Lawrence tremblingly replied that he had been climbing, and had fallen. His own nerves had received a much worse shock than those of Salveyn.

"Good lack, will lads ever be out of mischief?" demanded that gentleman. "Shut them up in a chamber where you should think none ill could hap them short of earth-moving,[#] and ere you shall well have turned your back, they shall be killing either themselves or one another! Run thou to call Mistress Grenestede, while I bear my young Lord to his chamber."

[#] Earthquake.

Lawrence rushed off for the middle-aged and useful person in question, the children's nurse, governess, prescriber, chemist, confectioner, and general factotum: and in a few minutes Roger was laid in bed, and Mistress Grenestede was bathing his injured head with warm water. She improved the occasion by giving a lecture to Lawrence—who did not need it—on imprudence and rashness. But when time went on, and her little patient did not return to consciousness, Mistress Grenestede began to look uneasy. A whispered consultation with Salveyn resulted in the sending of a varlet on some errand. Another half-hour elapsed without change, and then Lawrence, standing beside his master's bed, half hidden by the curtain, heard somebody say, "He is come." A step forward to enable him to see who it was, and a smothered exclamation of pleasure broke from him. Master Salveyn was ushering in a priest in long black robe—all physicians were priests at that date—and though the new-comer failed to recognise Lawrence, the boy knew him.
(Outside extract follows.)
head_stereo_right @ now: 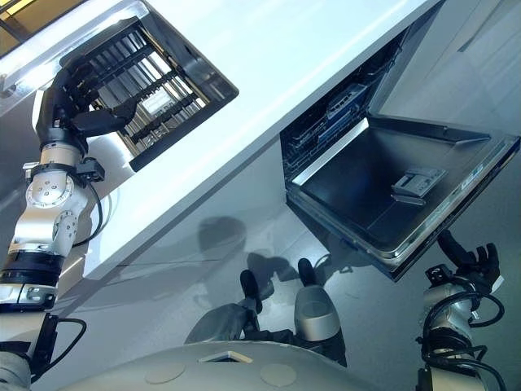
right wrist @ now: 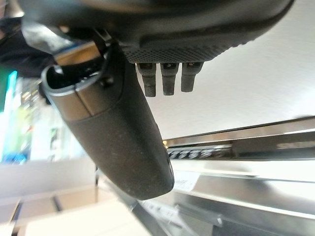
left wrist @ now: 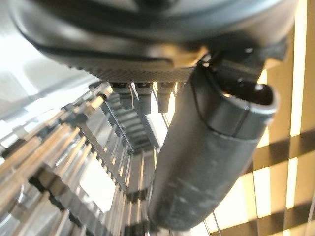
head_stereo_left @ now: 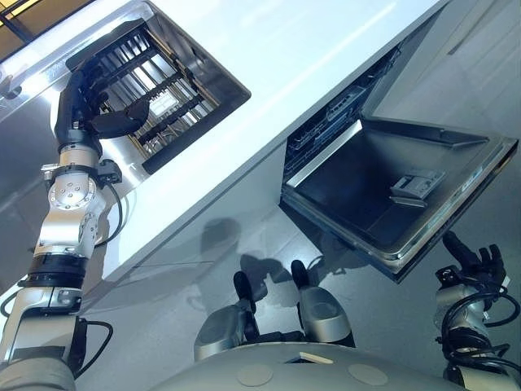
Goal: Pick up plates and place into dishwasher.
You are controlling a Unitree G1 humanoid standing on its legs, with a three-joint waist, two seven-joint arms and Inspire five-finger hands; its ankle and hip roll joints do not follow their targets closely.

"Father Robesart! God be thanked!"

The priest heard him, and turned towards him.

"Who art thou, my son?"

Lawrence's delight overcame his shyness.

"Father Robesart, wit you not me? I am Lawrence, son of Nicholas, tanner, in the huts at Usk, that went away these two years gone. I bade you farewell in the church aisle, and you blessed me, and told me I should pass word to you never to go any whither that I had not first asked our Lord to be with me."

"Good, my son. I remember thee now, and will have more talk with thee anon. Now let me look on the sick child. Is it my little Lord of March?"

"That is he, good Father."

"How gat he this hurt?"

Mistress Grenestede and Master Salveyn knew so little about it that Lawrence was called forward to say what he knew. His instinct told him that it would be best to confess the whole truth to Father Robesart, which he did, thereby calling up a look on the face of his old friend which was a mixture of amusement and pity.

"Poor child!" he said softly, when Lawrence's story was told,—rather astonishing Mistress Grenestede, that one of the first nobles in England should be thought or called a poor child.

"Please it you, Father, did my Lord a wrong thing herein?" asked Lawrence, timidly.

"I fear he did, my son."

Mr. Robesart said no more, but proceeded to his professional duties. When he had finished his examination of the patient, and had given his instructions to Mistress Grenestede—which involved some learned references to the occultation of certain beneficent planets by malevolent ones, and hints that the herbs prescribed were to be gathered with reference to the position of the sun with respect to the Zodiac—he called Lawrence out into the ante-chamber.